**Task directions**.
Copy nothing from the entries below except the lines from the one containing "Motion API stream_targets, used" through the one containing "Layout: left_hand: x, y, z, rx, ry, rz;", and copy those exactly.

-------- Data provided

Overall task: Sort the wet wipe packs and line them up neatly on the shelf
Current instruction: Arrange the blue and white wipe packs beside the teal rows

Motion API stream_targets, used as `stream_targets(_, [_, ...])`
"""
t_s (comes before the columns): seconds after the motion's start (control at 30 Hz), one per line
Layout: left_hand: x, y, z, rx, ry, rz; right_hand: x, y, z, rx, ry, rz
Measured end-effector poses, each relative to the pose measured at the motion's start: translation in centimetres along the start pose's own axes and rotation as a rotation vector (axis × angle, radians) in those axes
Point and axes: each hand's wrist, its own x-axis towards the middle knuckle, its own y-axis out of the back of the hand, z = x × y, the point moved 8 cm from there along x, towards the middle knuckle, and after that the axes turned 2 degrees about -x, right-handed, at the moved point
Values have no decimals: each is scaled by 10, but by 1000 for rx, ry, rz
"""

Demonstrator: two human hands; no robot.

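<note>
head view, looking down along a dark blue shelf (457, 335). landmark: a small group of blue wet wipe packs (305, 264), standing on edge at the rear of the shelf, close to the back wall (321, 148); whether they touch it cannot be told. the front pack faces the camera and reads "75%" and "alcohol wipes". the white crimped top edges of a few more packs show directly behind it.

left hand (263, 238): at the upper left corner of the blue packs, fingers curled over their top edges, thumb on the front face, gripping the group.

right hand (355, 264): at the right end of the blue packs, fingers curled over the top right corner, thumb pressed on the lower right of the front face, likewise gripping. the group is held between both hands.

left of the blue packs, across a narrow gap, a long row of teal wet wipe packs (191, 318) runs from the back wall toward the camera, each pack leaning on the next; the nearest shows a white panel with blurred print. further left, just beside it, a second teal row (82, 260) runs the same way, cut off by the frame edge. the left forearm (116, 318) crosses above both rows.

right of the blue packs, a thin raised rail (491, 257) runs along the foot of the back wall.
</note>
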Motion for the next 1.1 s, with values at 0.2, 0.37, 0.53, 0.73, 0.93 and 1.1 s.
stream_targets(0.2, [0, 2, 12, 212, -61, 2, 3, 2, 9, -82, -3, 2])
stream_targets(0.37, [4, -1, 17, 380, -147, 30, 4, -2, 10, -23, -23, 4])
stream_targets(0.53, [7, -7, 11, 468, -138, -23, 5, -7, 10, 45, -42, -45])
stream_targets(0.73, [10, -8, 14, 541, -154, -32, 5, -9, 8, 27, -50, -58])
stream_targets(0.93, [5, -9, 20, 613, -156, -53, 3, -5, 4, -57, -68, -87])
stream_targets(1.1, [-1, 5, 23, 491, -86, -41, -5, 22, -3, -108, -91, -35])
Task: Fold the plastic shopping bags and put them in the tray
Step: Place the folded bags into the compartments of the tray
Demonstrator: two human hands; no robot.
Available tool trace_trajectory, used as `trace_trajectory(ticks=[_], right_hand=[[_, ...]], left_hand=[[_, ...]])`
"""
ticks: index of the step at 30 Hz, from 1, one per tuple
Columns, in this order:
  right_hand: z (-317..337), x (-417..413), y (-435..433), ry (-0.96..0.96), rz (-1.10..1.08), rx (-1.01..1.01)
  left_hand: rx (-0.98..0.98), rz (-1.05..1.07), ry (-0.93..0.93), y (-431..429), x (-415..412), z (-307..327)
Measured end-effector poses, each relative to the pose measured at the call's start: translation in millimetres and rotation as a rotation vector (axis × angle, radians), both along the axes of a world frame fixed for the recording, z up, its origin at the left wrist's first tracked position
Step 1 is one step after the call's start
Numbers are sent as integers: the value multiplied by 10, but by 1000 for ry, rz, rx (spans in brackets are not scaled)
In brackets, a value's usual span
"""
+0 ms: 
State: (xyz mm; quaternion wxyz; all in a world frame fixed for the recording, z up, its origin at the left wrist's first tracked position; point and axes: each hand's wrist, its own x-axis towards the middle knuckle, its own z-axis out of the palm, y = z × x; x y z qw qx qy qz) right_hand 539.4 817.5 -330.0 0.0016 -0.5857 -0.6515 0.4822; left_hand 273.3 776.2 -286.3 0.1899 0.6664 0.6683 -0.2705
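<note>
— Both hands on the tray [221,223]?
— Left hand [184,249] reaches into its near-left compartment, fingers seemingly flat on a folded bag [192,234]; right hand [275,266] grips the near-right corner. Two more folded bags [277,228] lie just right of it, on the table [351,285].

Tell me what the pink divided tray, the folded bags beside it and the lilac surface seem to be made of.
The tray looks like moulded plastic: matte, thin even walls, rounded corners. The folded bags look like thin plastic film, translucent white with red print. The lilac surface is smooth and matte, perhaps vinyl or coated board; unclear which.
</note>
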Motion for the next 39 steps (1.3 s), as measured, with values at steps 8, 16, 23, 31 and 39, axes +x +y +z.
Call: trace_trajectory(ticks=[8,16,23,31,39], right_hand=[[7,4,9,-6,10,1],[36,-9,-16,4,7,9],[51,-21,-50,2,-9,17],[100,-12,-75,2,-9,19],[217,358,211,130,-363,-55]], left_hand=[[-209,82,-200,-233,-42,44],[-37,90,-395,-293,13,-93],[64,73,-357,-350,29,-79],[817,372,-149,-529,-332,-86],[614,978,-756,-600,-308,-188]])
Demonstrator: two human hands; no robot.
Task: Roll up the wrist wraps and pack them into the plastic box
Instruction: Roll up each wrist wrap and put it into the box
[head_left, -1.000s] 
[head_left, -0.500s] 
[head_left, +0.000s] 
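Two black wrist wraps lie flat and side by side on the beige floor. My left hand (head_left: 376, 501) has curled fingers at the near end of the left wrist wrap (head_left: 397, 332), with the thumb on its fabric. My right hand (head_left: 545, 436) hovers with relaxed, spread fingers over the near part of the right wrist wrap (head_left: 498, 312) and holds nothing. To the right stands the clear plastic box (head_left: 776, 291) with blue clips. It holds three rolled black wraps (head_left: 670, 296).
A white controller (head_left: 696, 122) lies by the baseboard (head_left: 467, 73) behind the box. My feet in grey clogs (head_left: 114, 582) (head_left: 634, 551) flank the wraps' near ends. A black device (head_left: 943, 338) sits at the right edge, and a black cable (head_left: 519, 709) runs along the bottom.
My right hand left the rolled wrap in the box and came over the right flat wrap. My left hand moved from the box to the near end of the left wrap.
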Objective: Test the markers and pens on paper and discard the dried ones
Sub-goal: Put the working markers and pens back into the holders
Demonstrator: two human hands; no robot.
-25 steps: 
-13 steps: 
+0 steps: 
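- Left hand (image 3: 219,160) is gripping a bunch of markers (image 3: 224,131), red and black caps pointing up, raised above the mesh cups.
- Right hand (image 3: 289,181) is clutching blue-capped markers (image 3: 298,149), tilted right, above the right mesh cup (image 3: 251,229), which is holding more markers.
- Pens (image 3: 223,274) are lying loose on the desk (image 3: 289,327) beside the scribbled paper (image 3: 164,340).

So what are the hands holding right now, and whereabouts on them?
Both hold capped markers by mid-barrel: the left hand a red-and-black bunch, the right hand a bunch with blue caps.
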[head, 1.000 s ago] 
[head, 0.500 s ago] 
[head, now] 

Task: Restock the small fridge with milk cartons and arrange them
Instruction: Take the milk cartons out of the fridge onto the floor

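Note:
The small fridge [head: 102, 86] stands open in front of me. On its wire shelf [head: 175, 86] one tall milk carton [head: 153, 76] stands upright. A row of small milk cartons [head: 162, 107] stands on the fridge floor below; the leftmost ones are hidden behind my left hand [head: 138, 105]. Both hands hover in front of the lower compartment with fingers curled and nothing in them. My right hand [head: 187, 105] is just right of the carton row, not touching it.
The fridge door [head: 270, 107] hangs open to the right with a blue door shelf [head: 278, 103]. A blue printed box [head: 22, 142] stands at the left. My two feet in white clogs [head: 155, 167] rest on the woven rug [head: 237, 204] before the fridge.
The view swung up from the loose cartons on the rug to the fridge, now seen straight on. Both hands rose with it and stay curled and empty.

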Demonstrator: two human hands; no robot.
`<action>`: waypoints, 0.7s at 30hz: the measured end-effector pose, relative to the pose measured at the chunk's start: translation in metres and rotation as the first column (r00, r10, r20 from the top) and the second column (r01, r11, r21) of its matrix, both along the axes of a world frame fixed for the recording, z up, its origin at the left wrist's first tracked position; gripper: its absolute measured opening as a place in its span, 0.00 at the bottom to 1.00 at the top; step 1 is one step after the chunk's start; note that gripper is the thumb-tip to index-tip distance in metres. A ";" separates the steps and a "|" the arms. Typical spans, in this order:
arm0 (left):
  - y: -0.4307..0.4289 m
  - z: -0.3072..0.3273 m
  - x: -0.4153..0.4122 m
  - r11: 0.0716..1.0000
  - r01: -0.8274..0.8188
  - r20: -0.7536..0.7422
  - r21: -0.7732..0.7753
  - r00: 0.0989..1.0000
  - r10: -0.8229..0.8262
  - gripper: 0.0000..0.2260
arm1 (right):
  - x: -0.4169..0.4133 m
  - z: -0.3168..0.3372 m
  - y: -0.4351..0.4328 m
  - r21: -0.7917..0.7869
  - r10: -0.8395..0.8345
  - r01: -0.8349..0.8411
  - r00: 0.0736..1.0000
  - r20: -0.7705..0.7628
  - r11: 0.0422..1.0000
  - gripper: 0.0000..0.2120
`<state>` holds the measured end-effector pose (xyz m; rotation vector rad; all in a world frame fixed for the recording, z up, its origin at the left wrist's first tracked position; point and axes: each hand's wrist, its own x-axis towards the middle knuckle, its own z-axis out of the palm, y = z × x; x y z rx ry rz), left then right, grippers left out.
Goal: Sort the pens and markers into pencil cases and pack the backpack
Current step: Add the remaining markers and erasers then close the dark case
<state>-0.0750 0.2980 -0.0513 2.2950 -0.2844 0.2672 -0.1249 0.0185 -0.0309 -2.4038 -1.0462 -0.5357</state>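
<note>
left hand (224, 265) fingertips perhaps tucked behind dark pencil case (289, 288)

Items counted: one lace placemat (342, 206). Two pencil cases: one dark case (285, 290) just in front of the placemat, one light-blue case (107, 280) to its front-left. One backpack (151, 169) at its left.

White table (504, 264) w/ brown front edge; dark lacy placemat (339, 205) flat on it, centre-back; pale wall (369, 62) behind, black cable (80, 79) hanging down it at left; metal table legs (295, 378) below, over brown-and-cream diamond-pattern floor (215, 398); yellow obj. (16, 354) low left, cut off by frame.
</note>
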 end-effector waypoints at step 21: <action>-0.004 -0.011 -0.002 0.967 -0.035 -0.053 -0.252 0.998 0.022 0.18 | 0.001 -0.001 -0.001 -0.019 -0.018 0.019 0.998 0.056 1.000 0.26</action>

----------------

**Response**.
Motion API stream_targets, used as `stream_targets(_, [_, ...])`
"""
t_s (comes before the columns): seconds after the motion's start (control at 30 Hz), one per line
Layout: left_hand: x, y, z, rx, ry, rz; right_hand: x, y, z, rx, ry, rz

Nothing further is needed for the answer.